TASK BRIEF: Pictures stay out, but every line of the data is copied exactly.

STORED DATA:
● ● ● ● ● ● ●
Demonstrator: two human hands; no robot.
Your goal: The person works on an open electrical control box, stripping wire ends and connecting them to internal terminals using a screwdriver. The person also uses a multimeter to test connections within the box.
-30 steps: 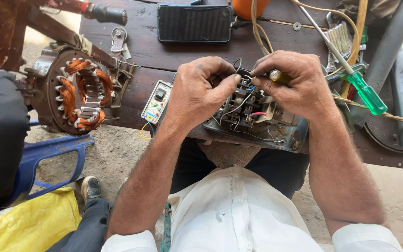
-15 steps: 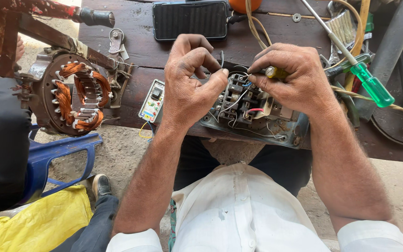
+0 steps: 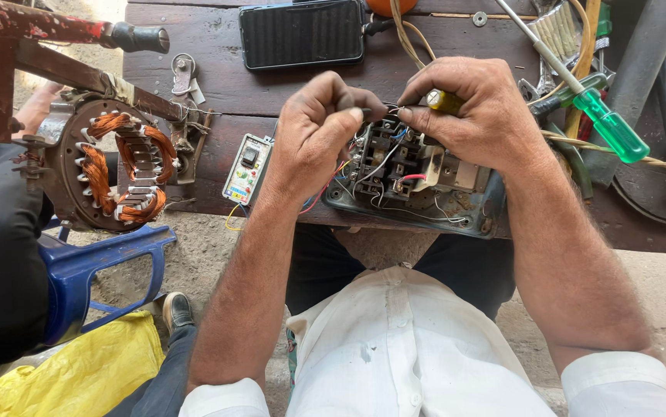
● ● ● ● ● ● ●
SOLUTION TO THIS EXERCISE:
Demonstrator: two human hands; no robot.
Your goal: The person works on an open electrical control box, stripping wire ends and connecting them to internal terminals using a screwdriver. The person also uses a multimeter to test connections within the box.
-30 steps: 
-15 steps: 
+0 steps: 

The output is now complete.